• _Goal of the exercise_:
All that should come back is the lines of the data below from the one containing "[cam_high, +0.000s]" to the one containing "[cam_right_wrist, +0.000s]", inclusive, exactly as they stand.

[Records excerpted from a collection]
------------------------------------------------
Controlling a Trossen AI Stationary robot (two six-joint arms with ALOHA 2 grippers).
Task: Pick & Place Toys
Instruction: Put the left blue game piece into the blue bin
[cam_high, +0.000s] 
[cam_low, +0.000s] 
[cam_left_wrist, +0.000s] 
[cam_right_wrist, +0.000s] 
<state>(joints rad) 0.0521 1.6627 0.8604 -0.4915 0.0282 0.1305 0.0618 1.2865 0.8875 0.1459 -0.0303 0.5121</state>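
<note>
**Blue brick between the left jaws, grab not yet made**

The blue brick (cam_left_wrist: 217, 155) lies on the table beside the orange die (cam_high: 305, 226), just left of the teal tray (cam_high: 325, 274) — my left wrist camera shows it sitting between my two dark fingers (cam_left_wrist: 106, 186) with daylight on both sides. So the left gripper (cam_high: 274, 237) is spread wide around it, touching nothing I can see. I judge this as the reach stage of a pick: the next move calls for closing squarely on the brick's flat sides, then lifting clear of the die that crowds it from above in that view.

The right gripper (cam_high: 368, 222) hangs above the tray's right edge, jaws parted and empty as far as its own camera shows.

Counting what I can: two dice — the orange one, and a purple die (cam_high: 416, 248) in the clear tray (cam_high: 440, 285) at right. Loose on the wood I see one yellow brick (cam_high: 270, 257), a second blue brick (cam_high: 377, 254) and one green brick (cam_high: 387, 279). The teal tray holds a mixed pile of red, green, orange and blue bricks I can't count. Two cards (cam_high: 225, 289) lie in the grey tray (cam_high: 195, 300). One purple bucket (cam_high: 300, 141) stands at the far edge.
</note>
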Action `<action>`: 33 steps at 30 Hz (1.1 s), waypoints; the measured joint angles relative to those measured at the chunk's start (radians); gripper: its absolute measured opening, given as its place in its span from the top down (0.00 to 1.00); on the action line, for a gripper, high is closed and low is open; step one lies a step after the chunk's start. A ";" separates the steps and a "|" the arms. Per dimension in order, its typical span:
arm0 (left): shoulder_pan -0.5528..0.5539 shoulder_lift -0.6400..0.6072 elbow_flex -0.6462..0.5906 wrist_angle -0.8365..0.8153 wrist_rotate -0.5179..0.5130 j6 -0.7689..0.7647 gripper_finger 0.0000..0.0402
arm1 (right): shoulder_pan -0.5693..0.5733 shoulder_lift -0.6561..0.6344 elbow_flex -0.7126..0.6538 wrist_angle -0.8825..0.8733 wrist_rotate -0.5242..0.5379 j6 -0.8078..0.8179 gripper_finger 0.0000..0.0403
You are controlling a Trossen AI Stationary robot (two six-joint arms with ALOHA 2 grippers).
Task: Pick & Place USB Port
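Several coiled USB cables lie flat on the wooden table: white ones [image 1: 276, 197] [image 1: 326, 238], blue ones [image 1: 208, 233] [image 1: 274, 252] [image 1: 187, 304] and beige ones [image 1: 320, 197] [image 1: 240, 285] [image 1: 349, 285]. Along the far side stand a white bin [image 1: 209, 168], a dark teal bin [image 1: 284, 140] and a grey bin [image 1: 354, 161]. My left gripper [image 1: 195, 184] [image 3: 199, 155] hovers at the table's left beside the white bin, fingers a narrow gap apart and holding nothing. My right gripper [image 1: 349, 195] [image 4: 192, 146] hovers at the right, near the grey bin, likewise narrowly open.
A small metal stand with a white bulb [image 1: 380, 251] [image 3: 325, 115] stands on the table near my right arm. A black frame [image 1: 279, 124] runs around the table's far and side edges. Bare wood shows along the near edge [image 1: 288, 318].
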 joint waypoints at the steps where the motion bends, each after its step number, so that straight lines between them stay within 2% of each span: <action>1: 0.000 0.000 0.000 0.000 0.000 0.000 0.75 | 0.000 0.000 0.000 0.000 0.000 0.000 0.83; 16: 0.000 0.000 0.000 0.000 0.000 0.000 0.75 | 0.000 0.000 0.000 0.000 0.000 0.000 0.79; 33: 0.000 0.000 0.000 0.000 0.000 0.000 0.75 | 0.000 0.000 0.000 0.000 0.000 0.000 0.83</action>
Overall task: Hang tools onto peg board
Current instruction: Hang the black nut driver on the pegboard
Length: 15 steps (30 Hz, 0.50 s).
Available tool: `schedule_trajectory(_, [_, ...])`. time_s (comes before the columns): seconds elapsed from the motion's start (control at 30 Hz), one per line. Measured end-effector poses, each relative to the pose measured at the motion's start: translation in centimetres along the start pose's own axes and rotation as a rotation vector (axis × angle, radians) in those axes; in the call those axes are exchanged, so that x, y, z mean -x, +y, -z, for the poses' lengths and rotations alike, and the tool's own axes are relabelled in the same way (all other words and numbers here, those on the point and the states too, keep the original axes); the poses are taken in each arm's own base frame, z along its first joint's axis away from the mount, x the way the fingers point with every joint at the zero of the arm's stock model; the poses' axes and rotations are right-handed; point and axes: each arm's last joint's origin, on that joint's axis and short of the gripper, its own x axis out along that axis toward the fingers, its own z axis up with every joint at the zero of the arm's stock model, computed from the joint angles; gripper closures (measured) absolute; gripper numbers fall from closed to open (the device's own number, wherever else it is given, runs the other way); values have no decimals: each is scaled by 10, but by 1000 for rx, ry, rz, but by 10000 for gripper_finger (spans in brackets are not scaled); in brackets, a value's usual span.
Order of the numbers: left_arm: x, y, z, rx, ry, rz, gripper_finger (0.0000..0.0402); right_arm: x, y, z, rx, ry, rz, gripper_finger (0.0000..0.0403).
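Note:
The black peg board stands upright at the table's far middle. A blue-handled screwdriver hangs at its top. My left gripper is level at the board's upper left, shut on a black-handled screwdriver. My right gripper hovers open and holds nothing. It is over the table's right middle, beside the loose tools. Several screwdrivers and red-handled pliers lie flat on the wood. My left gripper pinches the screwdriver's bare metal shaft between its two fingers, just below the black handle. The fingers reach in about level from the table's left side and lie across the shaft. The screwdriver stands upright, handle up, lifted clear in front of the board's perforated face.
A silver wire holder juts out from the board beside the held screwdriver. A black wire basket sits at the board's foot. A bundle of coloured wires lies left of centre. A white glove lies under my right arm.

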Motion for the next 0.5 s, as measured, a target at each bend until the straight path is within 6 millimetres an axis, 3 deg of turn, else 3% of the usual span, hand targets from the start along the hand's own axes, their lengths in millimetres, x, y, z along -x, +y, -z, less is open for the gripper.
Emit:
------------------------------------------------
• _Response_:
[cam_high, +0.000s] 
[cam_low, +0.000s] 
[cam_left_wrist, +0.000s] 
[cam_right_wrist, +0.000s] 

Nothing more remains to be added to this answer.